■ Prompt ■
For this listing, the lines between the one holding "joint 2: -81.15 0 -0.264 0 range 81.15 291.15" and the one holding "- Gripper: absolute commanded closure", inclusive, must be set down exactly.
Start of Dataset excerpts
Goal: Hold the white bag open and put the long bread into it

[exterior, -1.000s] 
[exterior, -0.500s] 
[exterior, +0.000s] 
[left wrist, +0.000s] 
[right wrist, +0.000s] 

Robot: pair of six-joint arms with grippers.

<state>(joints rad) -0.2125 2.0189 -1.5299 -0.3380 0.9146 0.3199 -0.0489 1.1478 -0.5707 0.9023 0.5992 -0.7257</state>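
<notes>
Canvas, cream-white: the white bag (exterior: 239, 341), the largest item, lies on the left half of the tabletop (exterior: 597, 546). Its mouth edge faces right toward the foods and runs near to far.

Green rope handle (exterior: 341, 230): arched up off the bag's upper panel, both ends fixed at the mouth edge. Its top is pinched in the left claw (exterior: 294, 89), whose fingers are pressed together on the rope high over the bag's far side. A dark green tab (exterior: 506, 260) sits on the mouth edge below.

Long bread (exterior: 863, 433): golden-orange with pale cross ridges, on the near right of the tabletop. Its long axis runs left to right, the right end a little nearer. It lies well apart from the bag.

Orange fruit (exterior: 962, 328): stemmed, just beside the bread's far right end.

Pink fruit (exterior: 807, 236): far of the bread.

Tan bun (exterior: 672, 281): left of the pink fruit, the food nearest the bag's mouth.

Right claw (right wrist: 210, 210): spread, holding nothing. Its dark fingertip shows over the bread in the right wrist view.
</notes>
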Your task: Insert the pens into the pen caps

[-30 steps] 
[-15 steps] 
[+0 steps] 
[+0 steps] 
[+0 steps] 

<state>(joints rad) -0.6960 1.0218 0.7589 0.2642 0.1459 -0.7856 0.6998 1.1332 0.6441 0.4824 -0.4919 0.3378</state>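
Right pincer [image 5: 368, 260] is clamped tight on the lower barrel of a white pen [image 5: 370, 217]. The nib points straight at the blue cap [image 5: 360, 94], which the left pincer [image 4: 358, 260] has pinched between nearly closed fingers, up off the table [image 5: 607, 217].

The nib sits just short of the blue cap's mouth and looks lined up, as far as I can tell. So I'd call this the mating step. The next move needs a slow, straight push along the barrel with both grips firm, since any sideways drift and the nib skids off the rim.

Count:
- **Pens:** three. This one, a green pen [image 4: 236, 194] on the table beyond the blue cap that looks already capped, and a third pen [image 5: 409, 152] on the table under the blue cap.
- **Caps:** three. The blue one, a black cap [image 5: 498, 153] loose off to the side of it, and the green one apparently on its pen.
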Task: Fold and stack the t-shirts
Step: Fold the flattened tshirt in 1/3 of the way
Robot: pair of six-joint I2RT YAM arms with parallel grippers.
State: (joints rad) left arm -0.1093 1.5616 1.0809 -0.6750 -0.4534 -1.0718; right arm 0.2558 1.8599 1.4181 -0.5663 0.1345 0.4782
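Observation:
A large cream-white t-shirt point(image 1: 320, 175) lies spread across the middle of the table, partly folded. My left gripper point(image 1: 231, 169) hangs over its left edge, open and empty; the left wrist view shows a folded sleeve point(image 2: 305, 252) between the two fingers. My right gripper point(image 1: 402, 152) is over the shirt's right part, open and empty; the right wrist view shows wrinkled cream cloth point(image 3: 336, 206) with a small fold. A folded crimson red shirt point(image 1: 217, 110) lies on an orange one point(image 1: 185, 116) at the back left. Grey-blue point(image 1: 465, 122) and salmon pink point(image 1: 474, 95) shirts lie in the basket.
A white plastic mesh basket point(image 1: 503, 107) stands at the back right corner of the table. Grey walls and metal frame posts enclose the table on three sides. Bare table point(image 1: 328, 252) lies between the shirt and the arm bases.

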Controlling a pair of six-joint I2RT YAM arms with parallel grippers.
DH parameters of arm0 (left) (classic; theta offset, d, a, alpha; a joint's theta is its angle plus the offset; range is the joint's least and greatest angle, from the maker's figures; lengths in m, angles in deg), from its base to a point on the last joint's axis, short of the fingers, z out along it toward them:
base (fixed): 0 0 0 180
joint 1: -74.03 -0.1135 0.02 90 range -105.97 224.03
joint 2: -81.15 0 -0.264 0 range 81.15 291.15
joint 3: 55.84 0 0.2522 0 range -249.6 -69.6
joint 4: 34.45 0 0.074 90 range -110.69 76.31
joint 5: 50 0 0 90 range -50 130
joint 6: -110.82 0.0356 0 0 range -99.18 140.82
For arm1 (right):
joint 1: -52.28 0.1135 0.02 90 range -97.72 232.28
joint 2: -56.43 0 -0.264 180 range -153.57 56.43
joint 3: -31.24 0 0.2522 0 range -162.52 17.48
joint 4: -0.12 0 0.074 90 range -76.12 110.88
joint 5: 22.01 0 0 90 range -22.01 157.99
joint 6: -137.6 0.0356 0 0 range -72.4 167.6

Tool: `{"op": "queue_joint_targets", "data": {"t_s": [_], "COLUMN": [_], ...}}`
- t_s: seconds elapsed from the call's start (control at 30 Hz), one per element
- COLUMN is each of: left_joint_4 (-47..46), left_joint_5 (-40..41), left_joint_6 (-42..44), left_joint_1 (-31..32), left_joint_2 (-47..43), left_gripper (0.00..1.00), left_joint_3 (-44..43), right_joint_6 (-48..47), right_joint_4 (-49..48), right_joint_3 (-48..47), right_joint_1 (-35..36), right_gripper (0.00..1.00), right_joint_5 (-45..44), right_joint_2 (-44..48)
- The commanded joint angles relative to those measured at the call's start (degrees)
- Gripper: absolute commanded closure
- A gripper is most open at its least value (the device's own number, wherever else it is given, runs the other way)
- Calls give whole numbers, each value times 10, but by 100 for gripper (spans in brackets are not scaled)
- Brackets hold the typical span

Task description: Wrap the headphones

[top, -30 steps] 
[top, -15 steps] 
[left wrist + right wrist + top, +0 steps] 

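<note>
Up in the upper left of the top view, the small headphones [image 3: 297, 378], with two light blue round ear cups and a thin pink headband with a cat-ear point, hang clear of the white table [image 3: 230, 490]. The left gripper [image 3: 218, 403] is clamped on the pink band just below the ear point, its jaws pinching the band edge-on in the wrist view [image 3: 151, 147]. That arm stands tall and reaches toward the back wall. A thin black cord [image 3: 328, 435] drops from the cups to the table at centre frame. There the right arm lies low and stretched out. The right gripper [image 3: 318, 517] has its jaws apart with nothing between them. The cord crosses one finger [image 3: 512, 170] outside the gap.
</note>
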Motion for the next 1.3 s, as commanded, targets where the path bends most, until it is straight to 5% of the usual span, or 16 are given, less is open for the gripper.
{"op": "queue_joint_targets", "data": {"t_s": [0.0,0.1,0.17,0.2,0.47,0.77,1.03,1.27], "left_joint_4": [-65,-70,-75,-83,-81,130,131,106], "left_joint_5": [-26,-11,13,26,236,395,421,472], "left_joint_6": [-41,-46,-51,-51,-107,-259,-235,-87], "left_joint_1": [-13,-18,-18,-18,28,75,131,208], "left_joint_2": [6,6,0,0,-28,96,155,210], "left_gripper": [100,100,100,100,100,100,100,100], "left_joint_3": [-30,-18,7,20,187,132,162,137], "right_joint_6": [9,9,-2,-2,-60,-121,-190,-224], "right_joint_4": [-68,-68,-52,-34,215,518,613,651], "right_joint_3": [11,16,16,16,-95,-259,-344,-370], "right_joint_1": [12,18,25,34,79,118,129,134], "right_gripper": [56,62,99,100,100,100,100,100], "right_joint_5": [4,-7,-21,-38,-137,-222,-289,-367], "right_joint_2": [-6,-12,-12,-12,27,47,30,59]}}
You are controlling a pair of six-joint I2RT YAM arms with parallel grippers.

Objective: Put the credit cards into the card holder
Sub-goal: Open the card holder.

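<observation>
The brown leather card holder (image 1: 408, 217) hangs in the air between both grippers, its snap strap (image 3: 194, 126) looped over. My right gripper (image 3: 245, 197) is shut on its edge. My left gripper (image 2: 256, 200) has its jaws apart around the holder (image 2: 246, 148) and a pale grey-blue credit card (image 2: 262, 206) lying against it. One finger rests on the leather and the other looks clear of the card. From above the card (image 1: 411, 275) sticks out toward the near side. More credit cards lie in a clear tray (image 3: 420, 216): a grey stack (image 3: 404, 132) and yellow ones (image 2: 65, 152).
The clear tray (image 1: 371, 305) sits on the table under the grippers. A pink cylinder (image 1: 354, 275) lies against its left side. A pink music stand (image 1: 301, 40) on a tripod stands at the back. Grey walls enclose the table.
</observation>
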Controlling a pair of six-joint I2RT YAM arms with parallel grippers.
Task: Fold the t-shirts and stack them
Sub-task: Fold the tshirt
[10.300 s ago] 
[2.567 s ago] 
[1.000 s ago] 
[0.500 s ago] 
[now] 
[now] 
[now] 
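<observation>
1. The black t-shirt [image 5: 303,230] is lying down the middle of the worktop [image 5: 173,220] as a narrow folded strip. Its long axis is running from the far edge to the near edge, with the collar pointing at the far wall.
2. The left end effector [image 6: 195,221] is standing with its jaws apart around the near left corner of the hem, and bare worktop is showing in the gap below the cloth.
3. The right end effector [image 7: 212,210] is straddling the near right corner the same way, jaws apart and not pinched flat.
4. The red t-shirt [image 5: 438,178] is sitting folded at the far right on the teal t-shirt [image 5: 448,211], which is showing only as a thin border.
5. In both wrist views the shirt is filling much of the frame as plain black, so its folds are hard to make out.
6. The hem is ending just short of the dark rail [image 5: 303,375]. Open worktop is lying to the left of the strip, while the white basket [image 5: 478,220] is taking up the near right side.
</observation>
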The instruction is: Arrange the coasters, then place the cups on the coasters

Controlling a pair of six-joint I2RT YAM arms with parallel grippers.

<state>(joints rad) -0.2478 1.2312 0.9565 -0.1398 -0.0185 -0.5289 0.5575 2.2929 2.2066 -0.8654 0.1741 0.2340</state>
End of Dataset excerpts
■ Worked solution ■
joint 2: -81.15 0 -0.264 0 range 81.15 291.15
joint 3: 55.84 0 0.2522 0 range -249.6 -69.6
joint 4: 34.45 0 0.074 90 range -110.69 76.31
joint 5: 50 0 0 90 range -50 130
joint 6: -110.82 0.0356 0 0 range -99.18 140.82
For arm1 (right):
joint 1: -52.28 0.1135 0.02 90 range -97.72 232.28
joint 2: -56.43 0 -0.264 180 range -153.57 56.43
joint 3: -31.24 0 0.2522 0 range -162.52 17.48
joint 4: -0.12 0 0.074 90 range -76.12 110.88
joint 5: 22.01 0 0 90 range -22.01 157.99
joint 6: -137.6 0.0356 0 0 range -72.4 167.6

Tool: `{"op": "queue_joint_targets", "data": {"t_s": [_], "COLUMN": [_], ...}}`
- t_s: seconds elapsed from the call's start (control at 30 Hz), one per element
- COLUMN is each of: left_joint_4 (-47..46), left_joint_5 (-40..41), left_joint_6 (-42..44), left_joint_1 (-31..32), left_joint_2 (-47..43), left_gripper (0.00..1.00), left_joint_3 (-44..43), right_joint_6 (-48..47), right_joint_4 (-49..48), right_joint_3 (-48..47), right_joint_1 (-35..36), right_gripper (0.00..1.00), right_joint_5 (-45..44), right_joint_2 (-44..48)
- The commanded joint angles relative to those measured at the call's start (degrees)
- Gripper: absolute commanded closure

For this exercise, nothing more remains to be given.